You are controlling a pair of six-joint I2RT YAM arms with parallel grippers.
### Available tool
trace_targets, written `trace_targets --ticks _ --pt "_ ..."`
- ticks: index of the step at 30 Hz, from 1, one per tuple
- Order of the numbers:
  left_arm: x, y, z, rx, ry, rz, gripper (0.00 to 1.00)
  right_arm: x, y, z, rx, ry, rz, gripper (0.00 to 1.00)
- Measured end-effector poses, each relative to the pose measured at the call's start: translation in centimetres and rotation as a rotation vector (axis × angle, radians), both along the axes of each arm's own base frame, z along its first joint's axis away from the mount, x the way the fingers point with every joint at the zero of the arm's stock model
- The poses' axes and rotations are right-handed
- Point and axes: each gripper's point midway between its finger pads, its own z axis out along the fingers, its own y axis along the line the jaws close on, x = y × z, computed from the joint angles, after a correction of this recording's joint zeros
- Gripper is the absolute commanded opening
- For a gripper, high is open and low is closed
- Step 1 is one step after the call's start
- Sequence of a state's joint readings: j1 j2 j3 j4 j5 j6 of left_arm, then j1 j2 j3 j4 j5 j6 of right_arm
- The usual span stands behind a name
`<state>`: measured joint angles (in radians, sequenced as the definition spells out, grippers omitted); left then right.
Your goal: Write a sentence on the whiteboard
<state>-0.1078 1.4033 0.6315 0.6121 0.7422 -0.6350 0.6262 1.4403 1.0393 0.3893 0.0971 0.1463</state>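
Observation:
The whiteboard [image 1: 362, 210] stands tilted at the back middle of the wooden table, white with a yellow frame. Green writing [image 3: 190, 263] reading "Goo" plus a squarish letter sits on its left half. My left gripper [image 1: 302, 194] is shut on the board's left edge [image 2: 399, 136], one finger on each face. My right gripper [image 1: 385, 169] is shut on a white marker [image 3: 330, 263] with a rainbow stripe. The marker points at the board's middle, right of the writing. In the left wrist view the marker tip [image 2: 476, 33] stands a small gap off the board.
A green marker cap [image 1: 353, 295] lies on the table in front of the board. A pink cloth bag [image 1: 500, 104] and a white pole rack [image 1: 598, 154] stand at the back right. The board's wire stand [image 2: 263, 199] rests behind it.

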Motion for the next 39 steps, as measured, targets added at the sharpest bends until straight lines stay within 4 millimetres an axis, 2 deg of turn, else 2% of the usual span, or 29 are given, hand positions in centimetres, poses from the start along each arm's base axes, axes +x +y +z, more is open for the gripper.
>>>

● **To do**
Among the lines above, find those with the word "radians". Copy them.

● **Task response**
- Measured end-effector poses, each relative to the pose measured at the call's start: translation in centimetres and rotation as a rotation vector (axis × angle, radians), both along the axes of each arm's own base frame, z along its first joint's axis away from the mount, x the way the fingers point with every joint at the zero of the arm's stock model
`<state>`: measured joint angles (in radians, sequenced as the definition spells out, grippers omitted); left then right.

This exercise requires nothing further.